While illustrative embodiments have been illustrated and described, it will be appreciated that various modifications can be made thereto without departing from the spirit and scope of the invention.

Claims (18)

A boom mounted on a watercraft subject to periodic and transient short-term vertical movements and having a proximal end located on the ship and a distal end that can extend away from the ship As well as a distal end extending along the boom, supported by the boom and connectable to a load, and a proximal end engageable with a winch held by the vessel. A heave compensation system for a lift mechanism, wherein the winch includes a load line, and the winch is driven to extend the load line and wind the load line;
(A) an accelerometer attached to the distal end of the boom that detects vertical movement of the distal end of the boom and sends a signal relating to the movement;
(B) a winch control system for controlling the operation of the winch; and (c) a control signal that receives the signal from the accelerometer and sends the signal to the winch control system, the winch A heave compensation system including a heave compensation control system for converting the control system into a control signal for controlling the operation of the winch so as to compensate the heave encountered by the vessel.   The heave compensation system according to claim 1, wherein the winch control system controls a speed of feeding and winding of a load line by the winch.   The heave compensation control system is a control signal sent from the accelerometer to the winch control system for controlling the operation of the winch so as to compensate the heave facing the vessel to the winch control system. The heave compensation system according to claim 2, wherein the heave compensation system converts the control signal into a control signal for controlling the direction and the speed.   The heave compensation system of claim 1, wherein the winch control system controls the flow of hydraulic fluid to and from the winch.   The heave compensation control system includes means for detecting the occurrence of harmonic vibration load in the load line of the boom and adjusting the speed of operation of the winch so as to eliminate the harmonic vibration load condition in the load line.
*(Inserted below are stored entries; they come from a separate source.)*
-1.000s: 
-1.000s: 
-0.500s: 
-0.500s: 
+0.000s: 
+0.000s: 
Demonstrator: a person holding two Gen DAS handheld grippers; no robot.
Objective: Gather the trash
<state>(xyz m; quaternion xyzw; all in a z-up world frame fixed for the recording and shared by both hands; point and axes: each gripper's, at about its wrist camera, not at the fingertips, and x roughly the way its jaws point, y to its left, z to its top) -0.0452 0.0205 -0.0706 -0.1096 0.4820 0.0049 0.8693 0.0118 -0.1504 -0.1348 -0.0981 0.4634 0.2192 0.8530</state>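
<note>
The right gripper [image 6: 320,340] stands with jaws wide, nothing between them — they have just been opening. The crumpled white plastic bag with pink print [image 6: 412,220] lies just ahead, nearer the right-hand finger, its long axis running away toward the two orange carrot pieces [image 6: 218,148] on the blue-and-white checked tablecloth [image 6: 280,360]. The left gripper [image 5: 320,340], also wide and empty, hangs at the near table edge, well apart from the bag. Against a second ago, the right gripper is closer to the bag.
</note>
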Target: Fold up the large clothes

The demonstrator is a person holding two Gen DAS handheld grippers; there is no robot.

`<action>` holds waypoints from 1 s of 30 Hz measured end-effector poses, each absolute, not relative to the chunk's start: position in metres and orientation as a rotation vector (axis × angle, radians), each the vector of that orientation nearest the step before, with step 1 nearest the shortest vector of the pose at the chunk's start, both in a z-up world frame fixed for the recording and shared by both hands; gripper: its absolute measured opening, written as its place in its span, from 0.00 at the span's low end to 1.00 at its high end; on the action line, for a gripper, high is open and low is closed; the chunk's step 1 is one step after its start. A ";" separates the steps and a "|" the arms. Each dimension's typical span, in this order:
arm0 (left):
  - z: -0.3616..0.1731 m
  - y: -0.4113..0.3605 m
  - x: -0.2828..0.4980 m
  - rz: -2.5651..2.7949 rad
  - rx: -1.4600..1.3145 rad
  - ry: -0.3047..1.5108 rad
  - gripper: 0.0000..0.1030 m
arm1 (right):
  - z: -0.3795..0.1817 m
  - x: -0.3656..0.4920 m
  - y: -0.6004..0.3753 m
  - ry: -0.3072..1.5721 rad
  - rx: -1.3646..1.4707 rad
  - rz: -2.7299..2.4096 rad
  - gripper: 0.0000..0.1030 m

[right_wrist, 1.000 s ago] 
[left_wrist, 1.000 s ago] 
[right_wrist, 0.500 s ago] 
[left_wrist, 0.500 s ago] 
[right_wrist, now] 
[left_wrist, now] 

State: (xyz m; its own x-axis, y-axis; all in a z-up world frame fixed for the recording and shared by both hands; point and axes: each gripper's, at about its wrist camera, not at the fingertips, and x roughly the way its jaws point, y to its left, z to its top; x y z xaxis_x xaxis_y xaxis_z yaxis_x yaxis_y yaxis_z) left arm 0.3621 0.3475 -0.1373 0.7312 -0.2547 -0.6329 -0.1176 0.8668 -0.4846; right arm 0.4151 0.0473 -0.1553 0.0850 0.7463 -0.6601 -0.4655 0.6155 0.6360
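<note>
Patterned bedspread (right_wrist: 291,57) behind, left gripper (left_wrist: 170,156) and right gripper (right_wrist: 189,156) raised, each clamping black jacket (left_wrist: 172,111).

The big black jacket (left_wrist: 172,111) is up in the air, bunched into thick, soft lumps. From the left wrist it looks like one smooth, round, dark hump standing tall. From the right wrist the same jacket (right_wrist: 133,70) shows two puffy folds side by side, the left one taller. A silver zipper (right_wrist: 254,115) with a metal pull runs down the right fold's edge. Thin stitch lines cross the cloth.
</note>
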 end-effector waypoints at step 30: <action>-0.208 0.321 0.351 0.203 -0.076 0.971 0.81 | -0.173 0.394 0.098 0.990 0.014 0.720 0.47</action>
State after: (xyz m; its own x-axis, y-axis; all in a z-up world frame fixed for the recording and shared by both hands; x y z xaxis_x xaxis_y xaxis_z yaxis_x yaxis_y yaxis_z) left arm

The heave compensation system of claim 1, further comprising a control subsystem.   Means for the harmonic vibration load control subsystem to detect the load on the load line as a function of time; and means for adjusting the speed of operation of the winch so as to eliminate the harmonic vibration load condition on the load line The heave compensation system according to claim 5 comprising:   The heave compensation system of claim 6, wherein the means for detecting the load on the load line comprises a transducer incorporated in the winch.   8. The heave compensation system of claim 7, wherein the winch is driven by hydraulic pressure and the detection means comprises a hydraulic fluid pressure transducer. A crane mounted on a watercraft subject to the action of waves, the boom having a proximal end located on the ship and a distal end that can be extended away from the ship, held by the crane A heave compensation system for a crane, comprising: a winch, and a load line extending from the winch to a distal end connectable to a load along the boom;
a. An instrument at the distal end of the boom for measuring vertical movement of the distal end of the boom and sending a signal relating to the vertical movement;
b. A winch control system for controlling the direction and speed of movement of the winch; and c. A heave that receives a signal from an instrument at the distal end of the boom and converts the signal into a winch control signal for controlling the operation of the winch to cause the winch to compensate for the heave faced by the vessel. Heave compensation system including compensation control system.   The heave compensation system according to claim 9, wherein the winch control system controls the speed of unwinding and winding of the load line by the winch.   The heave compensation control system is a control signal sent from the instrument to the winch control system, the direction of operation of the winch so as to compensate the heave facing the vessel to the winch control system. 11. The heave compensation system according to claim 10, wherein the heave compensation system converts the control signal into a control signal for controlling the speed.   The heave compensation system of claim 9, wherein the winch control system controls the flow of hydraulic fluid to and from the winch.   The heave compensation control system includes means for detecting the occurrence of a harmonic vibration load in the load line of the crane and adjusting the speed of operation of the winch so as to eliminate the harmonic vibration load condition in the load line. The heave compensation system of claim 9, further comprising a control subsystem.   Means for the harmonic vibration load control subsystem to detect the load on the line as a function of time; and means for adjusting the speed of operation of the winch so as to eliminate a harmonic vibration load condition on the load line; The heave compensation system of claim 13 comprising:   The heave compensation system of claim 14, wherein the means for detecting the load on the load line comprises a transducer incorporated in the winch.   16. The heave compensation system of claim 15, wherein the winch is hydraulically driven and the detection means comprises a hydraulic fluid pressure transducer. A crane with heave compensation that can be mounted on a watercraft subject to periodic and transient short-term vertical movements,
a. A boom having a proximal end that can be attached to the ship and a distal end that can be extended away from the ship;
b. A power winch held by the crane,
c. A load line extending along the boom from the winch and having a distal end that can be connected to a load;
d. A motion sensor attached to the distal end of the boom for detecting vertical movement of the distal end of the boom and sending a signal relating to the movement;
e. A winch control system for controlling the operation of the winch; and f. A heave compensation control system for receiving a signal from the motion sensor and converting the signal into a control signal for controlling the operation of the winch so that the winch control system compensates for the heave encountered by the vessel. Crane with heave compensation. Further comprising a harmonic vibration load control subsystem for detecting the occurrence of a harmonic vibration load in the load line and adjusting the speed of operation of the winch to eliminate the harmonic vibration load condition in the load line;
The harmonic vibration load control subsystem includes means for detecting a load on the load line as a function of time and adjusting a speed of operation of the winch based on a reduction in a harmonic vibration load condition on the load line. Item 18. A crane with heave compensation according to Item 17.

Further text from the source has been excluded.